Would you please output, word for word, the span of the listing below that opens on the line containing "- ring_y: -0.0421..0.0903" and closes on the line containing "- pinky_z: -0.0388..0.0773"? Include both ends and nothing more.
* * * * * * *
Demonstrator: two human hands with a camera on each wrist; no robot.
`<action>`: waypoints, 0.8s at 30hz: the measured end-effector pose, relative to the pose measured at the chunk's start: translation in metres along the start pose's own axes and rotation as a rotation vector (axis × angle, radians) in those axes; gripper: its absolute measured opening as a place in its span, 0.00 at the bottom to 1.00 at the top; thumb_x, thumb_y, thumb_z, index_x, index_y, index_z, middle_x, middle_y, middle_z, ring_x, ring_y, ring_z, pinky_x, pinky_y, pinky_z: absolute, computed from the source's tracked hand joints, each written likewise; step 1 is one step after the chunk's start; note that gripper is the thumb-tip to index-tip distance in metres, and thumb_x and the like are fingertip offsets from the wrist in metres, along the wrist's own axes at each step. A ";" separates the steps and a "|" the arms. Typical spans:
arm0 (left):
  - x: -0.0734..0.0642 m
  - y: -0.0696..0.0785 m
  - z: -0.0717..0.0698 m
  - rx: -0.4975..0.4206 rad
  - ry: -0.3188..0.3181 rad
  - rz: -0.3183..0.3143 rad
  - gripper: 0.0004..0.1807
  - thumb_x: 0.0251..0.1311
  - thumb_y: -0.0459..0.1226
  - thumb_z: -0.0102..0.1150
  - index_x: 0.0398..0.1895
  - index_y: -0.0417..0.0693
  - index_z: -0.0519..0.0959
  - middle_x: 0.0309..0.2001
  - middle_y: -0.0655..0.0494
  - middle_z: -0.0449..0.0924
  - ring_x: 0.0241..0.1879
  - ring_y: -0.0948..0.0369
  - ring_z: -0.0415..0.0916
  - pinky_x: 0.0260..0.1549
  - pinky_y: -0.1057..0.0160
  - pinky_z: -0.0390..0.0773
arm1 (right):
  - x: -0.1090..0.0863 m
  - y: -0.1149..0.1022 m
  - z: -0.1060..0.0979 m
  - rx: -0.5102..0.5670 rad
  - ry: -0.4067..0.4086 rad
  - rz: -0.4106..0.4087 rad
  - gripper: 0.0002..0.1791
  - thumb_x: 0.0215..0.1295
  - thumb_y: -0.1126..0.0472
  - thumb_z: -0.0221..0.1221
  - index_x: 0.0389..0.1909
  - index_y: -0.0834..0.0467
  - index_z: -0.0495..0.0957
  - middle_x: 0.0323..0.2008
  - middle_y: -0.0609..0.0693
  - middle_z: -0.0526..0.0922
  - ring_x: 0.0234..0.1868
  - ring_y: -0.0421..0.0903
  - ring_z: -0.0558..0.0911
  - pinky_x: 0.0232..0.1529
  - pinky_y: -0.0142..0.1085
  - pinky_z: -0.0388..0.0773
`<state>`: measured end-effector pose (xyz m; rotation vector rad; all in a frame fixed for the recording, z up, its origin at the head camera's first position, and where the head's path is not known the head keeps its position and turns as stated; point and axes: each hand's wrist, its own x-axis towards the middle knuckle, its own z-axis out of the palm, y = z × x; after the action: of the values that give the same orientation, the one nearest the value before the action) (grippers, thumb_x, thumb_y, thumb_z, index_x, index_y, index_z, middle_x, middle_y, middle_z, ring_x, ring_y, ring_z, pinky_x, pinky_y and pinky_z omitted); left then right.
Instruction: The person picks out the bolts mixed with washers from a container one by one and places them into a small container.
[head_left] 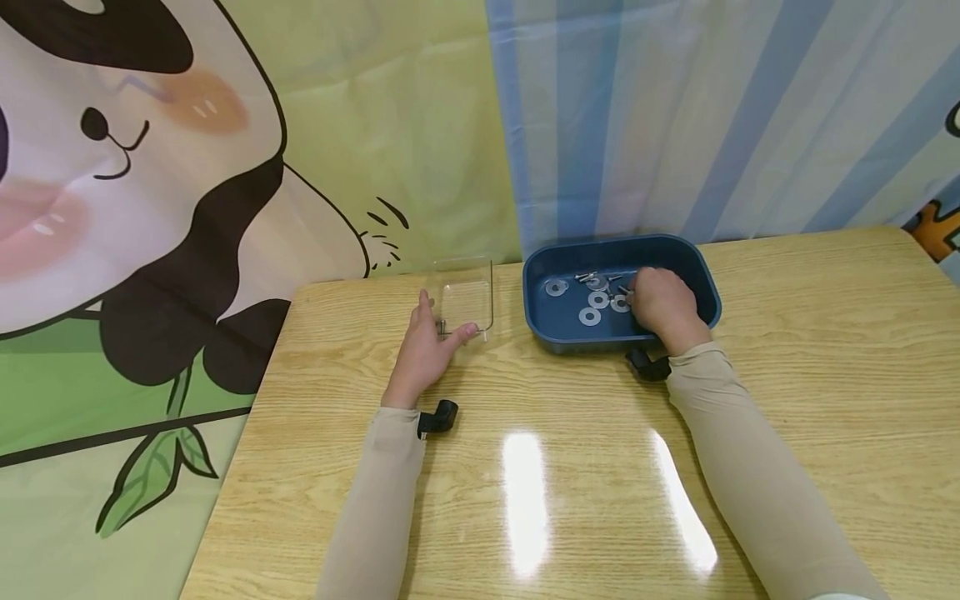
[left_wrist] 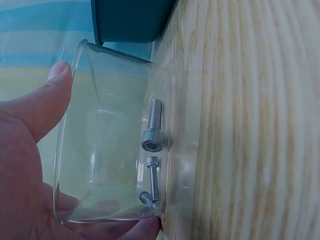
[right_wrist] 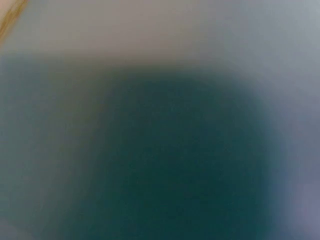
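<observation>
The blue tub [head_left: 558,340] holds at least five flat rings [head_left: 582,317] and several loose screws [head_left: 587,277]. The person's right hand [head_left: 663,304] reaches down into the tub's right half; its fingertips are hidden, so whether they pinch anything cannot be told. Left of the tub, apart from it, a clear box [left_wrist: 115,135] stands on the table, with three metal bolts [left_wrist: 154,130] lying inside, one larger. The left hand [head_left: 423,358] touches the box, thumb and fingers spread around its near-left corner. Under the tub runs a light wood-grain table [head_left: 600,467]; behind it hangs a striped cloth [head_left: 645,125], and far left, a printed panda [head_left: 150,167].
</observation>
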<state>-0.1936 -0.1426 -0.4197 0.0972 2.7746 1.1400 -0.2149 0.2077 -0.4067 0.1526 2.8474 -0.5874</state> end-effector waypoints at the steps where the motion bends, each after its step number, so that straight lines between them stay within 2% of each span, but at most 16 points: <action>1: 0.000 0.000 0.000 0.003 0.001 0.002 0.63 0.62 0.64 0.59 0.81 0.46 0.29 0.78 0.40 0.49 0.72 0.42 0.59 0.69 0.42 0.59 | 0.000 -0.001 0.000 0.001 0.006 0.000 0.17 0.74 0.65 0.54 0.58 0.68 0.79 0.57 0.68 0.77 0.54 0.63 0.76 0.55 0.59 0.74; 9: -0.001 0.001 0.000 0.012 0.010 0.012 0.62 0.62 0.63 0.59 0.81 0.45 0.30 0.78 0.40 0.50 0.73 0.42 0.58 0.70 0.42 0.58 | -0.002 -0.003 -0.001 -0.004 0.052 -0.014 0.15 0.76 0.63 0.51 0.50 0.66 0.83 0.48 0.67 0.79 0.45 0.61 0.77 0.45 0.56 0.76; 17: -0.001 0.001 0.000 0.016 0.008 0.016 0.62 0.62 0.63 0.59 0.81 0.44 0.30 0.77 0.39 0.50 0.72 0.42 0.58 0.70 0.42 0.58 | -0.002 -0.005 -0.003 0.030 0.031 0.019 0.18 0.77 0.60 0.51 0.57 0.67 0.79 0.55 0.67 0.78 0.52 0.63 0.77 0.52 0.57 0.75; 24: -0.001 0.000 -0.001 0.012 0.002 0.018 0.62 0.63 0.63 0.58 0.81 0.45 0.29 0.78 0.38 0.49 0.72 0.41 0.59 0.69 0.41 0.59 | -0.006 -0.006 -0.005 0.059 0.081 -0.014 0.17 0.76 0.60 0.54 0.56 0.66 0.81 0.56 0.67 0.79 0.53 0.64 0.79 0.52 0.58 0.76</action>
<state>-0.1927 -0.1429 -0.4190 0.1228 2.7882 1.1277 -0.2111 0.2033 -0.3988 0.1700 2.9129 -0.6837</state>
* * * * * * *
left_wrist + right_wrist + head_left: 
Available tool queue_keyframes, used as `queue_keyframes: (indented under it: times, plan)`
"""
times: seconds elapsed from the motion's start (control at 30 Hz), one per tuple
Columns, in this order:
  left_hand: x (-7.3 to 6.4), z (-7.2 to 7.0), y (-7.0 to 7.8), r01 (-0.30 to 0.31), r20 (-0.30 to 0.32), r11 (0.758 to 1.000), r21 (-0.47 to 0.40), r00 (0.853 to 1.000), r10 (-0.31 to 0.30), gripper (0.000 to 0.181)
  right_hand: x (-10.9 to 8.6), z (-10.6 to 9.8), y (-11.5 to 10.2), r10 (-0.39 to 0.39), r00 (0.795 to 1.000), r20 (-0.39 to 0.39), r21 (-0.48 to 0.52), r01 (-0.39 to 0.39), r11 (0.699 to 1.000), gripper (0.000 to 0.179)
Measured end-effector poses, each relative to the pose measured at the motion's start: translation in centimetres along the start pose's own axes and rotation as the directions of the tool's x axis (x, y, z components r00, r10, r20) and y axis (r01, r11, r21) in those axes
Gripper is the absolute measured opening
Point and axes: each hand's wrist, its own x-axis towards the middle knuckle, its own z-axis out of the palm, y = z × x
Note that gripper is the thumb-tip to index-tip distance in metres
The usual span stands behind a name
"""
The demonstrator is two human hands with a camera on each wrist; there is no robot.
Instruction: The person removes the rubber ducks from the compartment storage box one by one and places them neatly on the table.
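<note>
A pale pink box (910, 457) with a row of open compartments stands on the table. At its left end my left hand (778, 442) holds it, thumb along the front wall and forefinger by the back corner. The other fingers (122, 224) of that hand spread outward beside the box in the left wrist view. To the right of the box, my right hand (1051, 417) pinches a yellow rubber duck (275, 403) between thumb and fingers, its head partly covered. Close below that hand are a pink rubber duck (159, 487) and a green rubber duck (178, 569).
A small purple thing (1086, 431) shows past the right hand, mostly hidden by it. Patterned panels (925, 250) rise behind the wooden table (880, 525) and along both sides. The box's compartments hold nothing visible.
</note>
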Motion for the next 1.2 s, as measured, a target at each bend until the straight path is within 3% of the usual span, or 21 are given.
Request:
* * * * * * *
Answer to the exercise —
  - ring_y: -0.0421..0.0903
  - ring_z: -0.0558..0.0911
  - pinky_x: 0.0232..0.1529
  - pinky_y: -0.0142..0.1085
  - pinky_z: -0.0388..0.0773

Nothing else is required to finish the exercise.